16 November 2022 - Sven Wassmer

Recently, the economic sustainability of clubs or “financial fair play” has been a very topical issue, firstly because of the complaints of many clubs and organisations about “state-run clubs” and the announcement of the Spanish League (LFP) to report the two best known state-run clubs, PSG and Manchester City, for breaching the regulations on financial fair play, and secondly because UEFA has just modified and renewed its regulations on the economic monitoring   of clubs.

Sven Wassmer, PhD Abogado & Rechtsanwalt +34 91 319 96 86

First of all, it is interesting to note that the name of the regulation, which applies to all clubs that have qualified for participation in European competitions such as the Champions League, Europa League or Conference League, has changed. UEFA no longer speaks of “financial fair play” but of ensuring sustainability, as evidenced by the new name “Financial Sustainability and Club Licensing Regulations” (FSCLR). While financial sustainability is its main objective, the FSCLR is based on three pillars: solvency, stability and cost control of clubs.

The principle of solvency involves the prohibition of clubs from having certain types of unpaid debts, for example to tax authorities, employees (including players) or other clubs. This principle is not new, but UEFA has tightened it up with the new regulations.

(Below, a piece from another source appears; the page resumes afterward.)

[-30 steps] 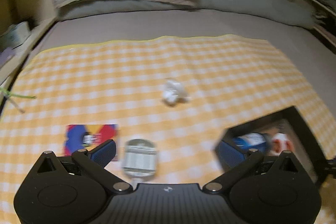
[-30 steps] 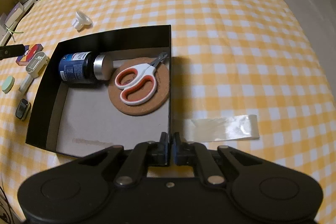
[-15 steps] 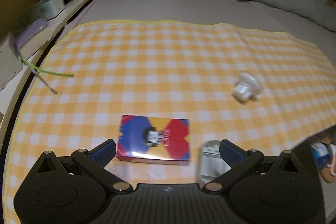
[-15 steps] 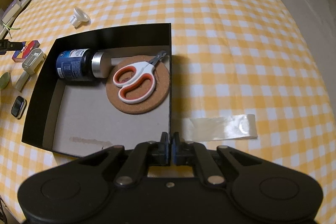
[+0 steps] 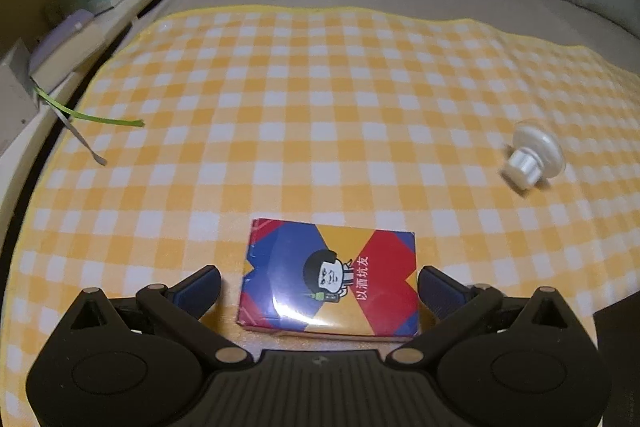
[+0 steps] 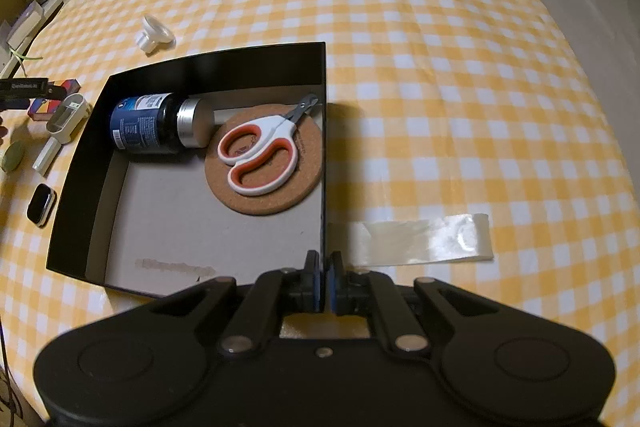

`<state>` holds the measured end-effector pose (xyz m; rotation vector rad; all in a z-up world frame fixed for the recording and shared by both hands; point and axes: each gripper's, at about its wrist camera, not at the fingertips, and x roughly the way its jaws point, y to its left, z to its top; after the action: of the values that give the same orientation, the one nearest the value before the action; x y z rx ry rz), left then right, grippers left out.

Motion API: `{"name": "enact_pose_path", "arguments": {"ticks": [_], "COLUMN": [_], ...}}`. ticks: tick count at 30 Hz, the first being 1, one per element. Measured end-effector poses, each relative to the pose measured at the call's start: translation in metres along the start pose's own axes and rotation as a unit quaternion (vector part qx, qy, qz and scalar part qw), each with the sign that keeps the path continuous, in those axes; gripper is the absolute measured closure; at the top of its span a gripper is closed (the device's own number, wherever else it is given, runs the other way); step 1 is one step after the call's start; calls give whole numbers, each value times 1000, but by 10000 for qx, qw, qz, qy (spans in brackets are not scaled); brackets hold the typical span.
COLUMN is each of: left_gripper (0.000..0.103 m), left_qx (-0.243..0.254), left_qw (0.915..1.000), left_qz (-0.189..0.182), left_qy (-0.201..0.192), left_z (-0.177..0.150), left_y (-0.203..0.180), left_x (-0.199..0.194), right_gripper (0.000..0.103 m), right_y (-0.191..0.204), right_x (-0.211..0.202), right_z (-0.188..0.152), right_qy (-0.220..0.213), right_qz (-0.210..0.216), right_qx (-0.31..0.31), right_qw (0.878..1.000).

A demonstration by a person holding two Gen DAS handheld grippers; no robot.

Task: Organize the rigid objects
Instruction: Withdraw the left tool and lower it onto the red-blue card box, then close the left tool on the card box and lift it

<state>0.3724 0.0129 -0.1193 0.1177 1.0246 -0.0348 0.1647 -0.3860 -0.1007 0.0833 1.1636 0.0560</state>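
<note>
A colourful card box (image 5: 328,275) lies flat on the yellow checked cloth (image 5: 320,107). My left gripper (image 5: 320,287) is open and straddles the card box, one finger on each side, with the pads not pressing on it. In the right wrist view, my right gripper (image 6: 325,267) is shut on the near end of the right wall of a black box (image 6: 216,67). Inside the black box lie a dark blue bottle (image 6: 152,123), a cork coaster (image 6: 272,203) and white-and-orange scissors (image 6: 260,159) on top of the coaster.
A white suction knob (image 5: 532,155) lies on the cloth beyond the black box. Left of the black box lie a clear case (image 6: 66,117), a green oval (image 6: 12,155) and a smartwatch (image 6: 40,205). A clear tape strip (image 6: 420,241) lies to the right. A shelf (image 5: 80,39) borders the bed's left side.
My left gripper has swung left and lower, away from the black box and the clear case, and now has the card box between its open fingers. The right gripper has kept still.
</note>
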Motion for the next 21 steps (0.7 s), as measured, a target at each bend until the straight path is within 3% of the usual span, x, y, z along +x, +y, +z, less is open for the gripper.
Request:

Interestingly, the new regulations are more lenient with clubs in terms of stability. Whereas the old regulations set the upper limit of losses a club could incur over a three-year period at €30 million, the FSCLR raises this limit to €60 million, with the possibility of increasing it by a further €10 million if a club is financially sound. This may come as a surprise, but it is because UEFA now places increased emphasis on the third principle, cost control.

With the new regulations, UEFA limits squad costs to a maximum of 70% of the club’s revenue. Squad costs in this context include items such as transfer costs, staff salaries (including player salaries) and fees paid to agents. In order to allow clubs to adjust their expenses, UEFA has set a transitional period of two seasons during which the limit is still higher than 70%.

By means of this new regulation, UEFA not only intends to guarantee a more sustainable future for professional football, but also to achieve fair competition at European level.  It will be intriguing to see whether UEFA achieves its goals with this new regulation, especially with regard to the “state-run clubs”.

Finally, it should be mentioned that regulations on financial control of clubs also exist at national level, some of which have led to very positive results, such as the regulations introduced by the Spanish League.